Le cas du journaliste Christophe Gleizes
Les relations étaient au point de rupture, alimentées par les prises de position du ministre français de l'Intérieur de l'époque Bruno Retailleau, tenant d'une ligne dure, qui avait cristallisé sur sa personne les critiques d'Alger. Un réchauffement s'est amorcé avec la visite mi-février de son successeur Laurent Nuñez, qui avait rencontré le président Abdelmadjid Tebboune. Depuis, les expulsions d'Algériens en situation irrégulière en France, jusqu'alors gelées, ont notamment repris. Mi-mars, les chefs de la diplomatie des deux pays, Jean-Noël Barrot et Ahmed Attaf, se sont également entretenus pour la première fois depuis des mois. Le 27 avril, le président Emmanuel Macron a adressé une pique aux tenants d'un bras de fer, qualifiés de « mabouls » qui veulent « se fâcher avec l'Algérie ».

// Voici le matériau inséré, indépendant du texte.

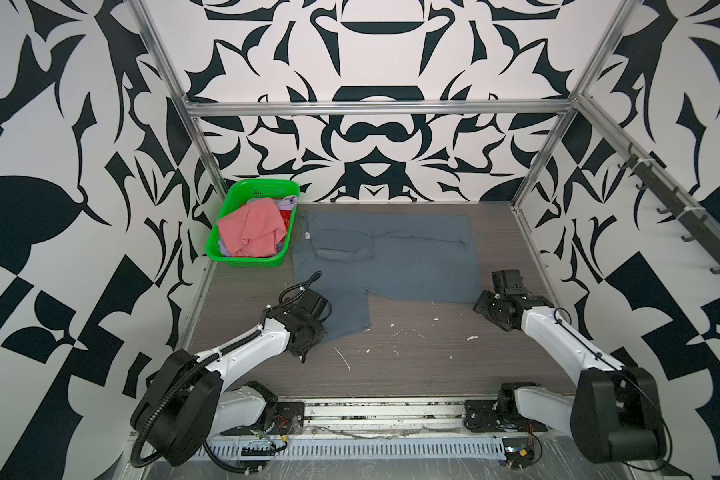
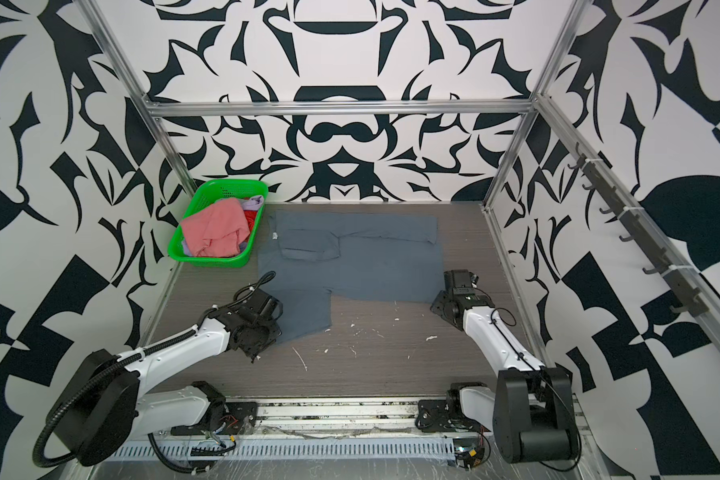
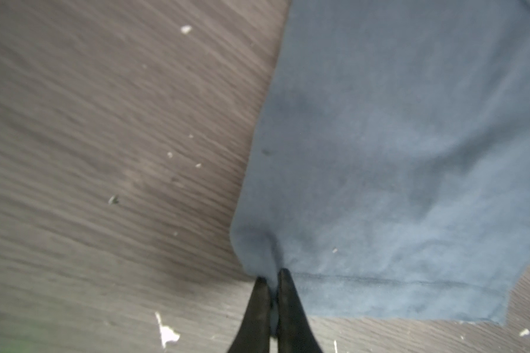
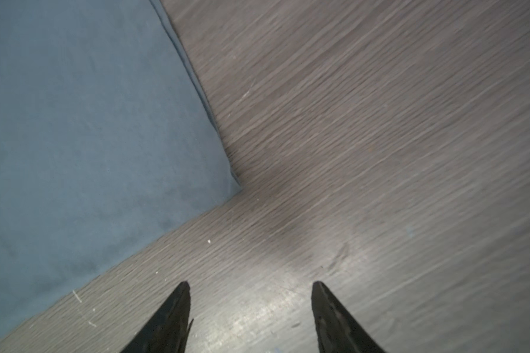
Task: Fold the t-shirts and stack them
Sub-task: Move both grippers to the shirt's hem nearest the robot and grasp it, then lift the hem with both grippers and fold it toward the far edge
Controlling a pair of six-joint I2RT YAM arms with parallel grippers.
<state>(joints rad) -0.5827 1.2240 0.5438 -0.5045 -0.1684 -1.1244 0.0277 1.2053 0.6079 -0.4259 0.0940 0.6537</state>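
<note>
While the shirt (image 1: 412, 266) lies spread across the table's (image 1: 412, 365) far half, its near-left sleeve (image 1: 350, 316) is pinched by the left gripper (image 3: 271, 276), likely for folding inward, and the right gripper (image 4: 251, 284) is held wide, empty, beside the near-right corner.

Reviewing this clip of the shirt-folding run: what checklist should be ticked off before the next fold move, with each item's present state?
1. Left claw shut on a corner of the blue-grey t-shirt: ok.
2. Right claw gripping its corner of that shirt: not ok; jaws open over bare table, beside the cloth.
3. Shirt spread flat, far strip already folded over: ok.
4. Pink shirt inside the green basket, not on the spread shirt: ok.
5. Left claw pinching both cloth layers: cannot tell.
</note>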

L'Élysée affiche toutefois à l'occasion de la visite d'Alice Rufo son « attention prioritaire » portée au retour de Christophe Gleizes, journaliste sportif de trente-sept ans arrêté dans le cadre d'un reportage en mai 2024 en Kabylie et condamné en appel début décembre à sept ans de prison pour « apologie du terrorisme ». Sa famille a annoncé mardi qu'il avait retiré depuis mars son pourvoi en cassation, une démarche visant à ouvrir la voie à une possible grâce du président Abdelmadjid Tebboune. Sa mère a indiqué qu'elle avait pu lui rendre visite en prison le 21 avril, mais il n'a reçu aucune visite consulaire à ce jour. La famille a dit espérer que l'actuel « climat d'apaisement » des relations franco-algériennes joue en faveur de sa libération.